Ah, I was misreading. I think I now understand. –  NotNotLogical Jun 26 at 20:39
    
What's the problem with non-uniqueness here? –  Peter Sheldrick Jun 26 at 21:48
    
@PeterSheldrick: Huh? The problem is the very fact that it's not unique, even though there's a perfectly sensible definition that I demonstrated gives a unique answer. It doesn't make sense to say 2 is a median of that set, nor does it make sense to say 7 is, because neither is in the "center" of the data, even though they all minimize the typical objective. Hence it makes sense to look for a better number and thus a better objective. –  Mehrdad Jun 26 at 21:52

2 Answers 2

up vote 2 down vote accepted

If the values are sorted $x_1 \le x_2 \ldots \le x_n$, then the value $m^*$ is the unique solution on the interval $[x_{n/2},x_{n/2+1}]$ to the following equation:

$$ (m^* - x_1)(m^*-x_2)\ldots(m^*-x_{n/2})=(x_{n/2+1}-m^*)(x_{n/2+2}-m^*)\ldots(x_{n}-m^*). $$

When $n=2$, it's just the mean, and when $n=4$, $m^* = (x_3x_4-x_1x_2)/(x_3+x_4-x_1-x_2)$, which in your example is $(7\cdot 10-1\cdot2)/(7+10-1-2)=34/7$. I don't see any simple way to solve the equation in closed form for higher $n$, other than standard techniques for finding roots of polynomials.

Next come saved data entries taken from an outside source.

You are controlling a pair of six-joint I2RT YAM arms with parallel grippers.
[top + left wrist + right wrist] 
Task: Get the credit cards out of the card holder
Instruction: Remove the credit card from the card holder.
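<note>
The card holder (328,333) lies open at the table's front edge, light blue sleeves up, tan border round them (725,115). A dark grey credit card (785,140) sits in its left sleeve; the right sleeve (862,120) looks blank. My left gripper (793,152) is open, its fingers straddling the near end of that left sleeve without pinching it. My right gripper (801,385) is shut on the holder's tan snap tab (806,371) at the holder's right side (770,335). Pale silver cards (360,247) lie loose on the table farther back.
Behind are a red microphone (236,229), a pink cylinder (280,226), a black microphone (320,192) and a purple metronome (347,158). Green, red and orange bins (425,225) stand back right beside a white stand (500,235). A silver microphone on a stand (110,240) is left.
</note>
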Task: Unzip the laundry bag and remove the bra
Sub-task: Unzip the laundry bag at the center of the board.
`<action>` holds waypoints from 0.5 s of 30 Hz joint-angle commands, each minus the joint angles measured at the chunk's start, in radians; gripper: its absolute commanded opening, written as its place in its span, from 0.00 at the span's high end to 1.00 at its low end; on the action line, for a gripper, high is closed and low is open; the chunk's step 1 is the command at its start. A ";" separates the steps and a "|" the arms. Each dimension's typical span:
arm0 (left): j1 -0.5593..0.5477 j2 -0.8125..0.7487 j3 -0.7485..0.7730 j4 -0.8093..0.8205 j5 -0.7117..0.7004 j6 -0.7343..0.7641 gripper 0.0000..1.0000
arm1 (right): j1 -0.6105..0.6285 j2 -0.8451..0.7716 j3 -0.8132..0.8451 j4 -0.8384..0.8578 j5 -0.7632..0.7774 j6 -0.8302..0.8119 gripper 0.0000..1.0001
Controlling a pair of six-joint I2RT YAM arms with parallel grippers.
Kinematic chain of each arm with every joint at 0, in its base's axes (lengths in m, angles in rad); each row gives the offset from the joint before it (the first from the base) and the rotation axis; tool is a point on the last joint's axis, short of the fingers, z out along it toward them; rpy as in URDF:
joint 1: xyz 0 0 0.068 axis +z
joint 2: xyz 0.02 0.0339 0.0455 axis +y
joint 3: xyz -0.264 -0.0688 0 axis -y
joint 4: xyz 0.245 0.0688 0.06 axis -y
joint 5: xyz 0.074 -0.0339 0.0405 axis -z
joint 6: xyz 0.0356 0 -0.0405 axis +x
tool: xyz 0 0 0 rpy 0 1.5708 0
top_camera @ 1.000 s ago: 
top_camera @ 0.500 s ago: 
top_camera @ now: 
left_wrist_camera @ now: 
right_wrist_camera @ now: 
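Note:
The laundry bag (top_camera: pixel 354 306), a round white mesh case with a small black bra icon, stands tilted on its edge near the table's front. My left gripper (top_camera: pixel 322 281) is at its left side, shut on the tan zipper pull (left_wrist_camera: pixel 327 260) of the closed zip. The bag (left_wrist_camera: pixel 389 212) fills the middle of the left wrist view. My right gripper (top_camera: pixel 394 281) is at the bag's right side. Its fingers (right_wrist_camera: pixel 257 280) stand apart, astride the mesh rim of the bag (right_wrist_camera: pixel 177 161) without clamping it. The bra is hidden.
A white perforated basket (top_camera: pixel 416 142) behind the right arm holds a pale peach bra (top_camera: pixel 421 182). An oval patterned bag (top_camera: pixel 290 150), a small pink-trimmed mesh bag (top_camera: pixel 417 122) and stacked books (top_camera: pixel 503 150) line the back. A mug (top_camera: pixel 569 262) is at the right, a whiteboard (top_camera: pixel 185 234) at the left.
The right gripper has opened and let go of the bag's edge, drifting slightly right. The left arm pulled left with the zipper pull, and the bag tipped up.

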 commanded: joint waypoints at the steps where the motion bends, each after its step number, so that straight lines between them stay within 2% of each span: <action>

To prove that the above equation defines $m^*$, you just need to go few steps further in the manipulation of the derivative. That is $ m^* = \lim_{\epsilon\rightarrow 0^+} m_\epsilon $, where $m_\epsilon$ is the solution to:

$$\sum_{k=1}^n \mathrm{sgn}{\left(x_k - m_\epsilon\right)}\left\lvert x_k - m_\epsilon\right\rvert^{\epsilon} = 0$$

For small $\epsilon$, we should have $x_{n/2}\le m_\epsilon \le x_{n/2+1}$, so this becomes:

$$-\sum_{k=1}^{n/2} (m_\epsilon-x_k)^{\epsilon} + \sum_{k=n/2+1}^{n} (x_k-m_\epsilon)^{\epsilon}=0$$

Expanding to first order in $\epsilon$ gives: $$-\sum_{k=1}^{n/2} (1+\epsilon \log(m_\epsilon-x_k)) + \sum_{k=n/2+1}^{n} (1+\epsilon\log(x_k-m_\epsilon))=O(\epsilon^2)$$

The constant terms cancel, and dividing by $\epsilon$ gives: $$-\sum_{k=1}^{n/2} \log(m_\epsilon-x_k) + \sum_{k=n/2+1}^{n} \log(x_k-m_\epsilon)=O(\epsilon)$$

Then by taking the limit as $\epsilon \rightarrow 0^+$, we get: $$-\sum_{k=1}^{n/2} \log(m^*-x_k) + \sum_{k=n/2+1}^{n} \log(x_k-m^*)=0$$ Which is equivalent to the stated condition.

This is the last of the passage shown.